Even if a motion for summary judgment is unopposed, the Court is required to "review the motion . . . and determine from what it has before it whether the moving party is entitled to summary judgment as a matter of law." Vermont Teddy Bear Co. v. 1-800 Beargram Co., 373 F.3d 241, 246 (2d Cir. 2004) (internal quotation marks omitted) (quoting Custer v. Pan Am. Life Ins. Co., 12 F.3d 410, 416 (4th Cir. 1993)). If the burden of proof at trial would fall on the movant, that party's "own submissions in support of the motion must entitle it to judgment as a matter of law." Albee Tomato, Inc. v. A.B. Shalom Produce Corp., 155 F.3d 612, 618 (2d Cir. 1998). The Court must "construe the facts in the light most favorable to the non-moving party and must resolve all ambiguities and draw all reasonable inferences against the movant." Brod v. Omya, Inc., 653 F.3d 156, 164 (2d Cir. 2011) (internal quotation marks omitted) (quoting Williams v. R.H. Donnelley, Corp., 368 F.3d 123, 126 (2d Cir. 2004)).

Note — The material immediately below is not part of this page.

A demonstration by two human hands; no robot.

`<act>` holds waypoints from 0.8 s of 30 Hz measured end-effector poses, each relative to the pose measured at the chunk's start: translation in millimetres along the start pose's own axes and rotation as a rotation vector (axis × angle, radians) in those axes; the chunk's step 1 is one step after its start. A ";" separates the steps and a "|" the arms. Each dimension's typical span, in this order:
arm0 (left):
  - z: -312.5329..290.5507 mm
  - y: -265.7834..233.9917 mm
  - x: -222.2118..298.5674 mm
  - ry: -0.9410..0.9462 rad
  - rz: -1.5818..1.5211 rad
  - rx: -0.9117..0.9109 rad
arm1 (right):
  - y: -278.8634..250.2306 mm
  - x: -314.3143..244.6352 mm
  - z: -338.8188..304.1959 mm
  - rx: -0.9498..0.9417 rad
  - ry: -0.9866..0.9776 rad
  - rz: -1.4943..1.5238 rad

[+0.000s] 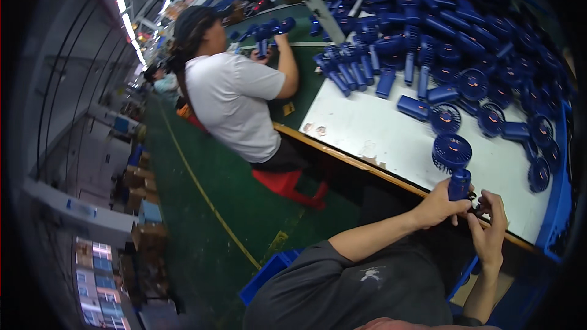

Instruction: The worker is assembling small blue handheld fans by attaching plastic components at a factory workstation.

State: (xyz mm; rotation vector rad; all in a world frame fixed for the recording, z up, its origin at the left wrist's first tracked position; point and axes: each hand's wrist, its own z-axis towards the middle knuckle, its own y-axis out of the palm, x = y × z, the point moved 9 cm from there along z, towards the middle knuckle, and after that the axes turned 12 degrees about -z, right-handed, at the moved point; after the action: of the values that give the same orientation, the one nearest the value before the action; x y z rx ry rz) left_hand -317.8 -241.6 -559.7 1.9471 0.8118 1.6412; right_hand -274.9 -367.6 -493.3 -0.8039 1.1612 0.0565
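Observation:
My left hand (441, 206) is wrapped round the handle of a dark blue handheld fan (452, 151). The fan stands upright above the near edge of the table, its round caged head on top. At the lower end of the handle, my right hand (489, 223) has its thumb and fingers pinched together. A small black piece (474, 203) shows between the two hands, too small to name. Just beyond, more blue handheld fans (445, 118) lie on the white tabletop (382, 128).
A large heap of blue fans (422, 30) covers the table's far side. A blue bin wall (559, 208) borders it on the right. To my left a co-worker in a white shirt (235, 88) sits on a red stool (278, 182), holding blue fans. A blue crate (269, 275) is beside me.

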 end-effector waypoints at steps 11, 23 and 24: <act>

Pro se litigants' submissions "are held 'to less stringent standards than formal pleadings drafted by lawyers.'" Hughes v. Rowe, 449 U.S. 5, 9 (1980) (per curiam) (quoting Haines v. Kerner, 404 U.S. 519, 520 (1972)); see also Young v. New York City Dep't of Educ., No. 09 Civ. 6621, 2010 WL 2776835, at *5 (S.D.N.Y. July 13, 2010) (noting that the same principles apply to briefs and opposition papers filed by pro se litigants). Although "pro se status 'does not exempt a party from compliance with relevant rules of procedural and substantive law,'" Triestman, 470 F.3d at 477 (quoting Traguth v. Zuck, 710 F.2d 90, 95 (2d Cir. 1983)), courts read the pleadings and opposition papers submitted by pro se litigants "liberally and interpret them 'to raise the strongest arguments that they suggest,'" McPherson v. Coombe, 174 F.3d 276, 280 (2d Cir. 1999) (quoting Burgos v. Hopkins, 14 F.3d 787, 790 (2d Cir. 1994)). The obligation to read a pro se litigant's pleadings leniently "applies with particular force when the plaintiff's civil rights are at issue." Jackson, 709 F. Supp. 2d at 224 (citing McEachin, 357 F.3d at 200).

III. DISCUSSION

Defendants move to dismiss on the grounds that (a) Williams has failed to allege facts sufficient to establish that his Fourteenth Amendment rights were violated, and (b) his failure to allege an underlying constitutional violation is fatal to his Monell claim. Doc. 9 at 1. The Court agrees with both of these arguments.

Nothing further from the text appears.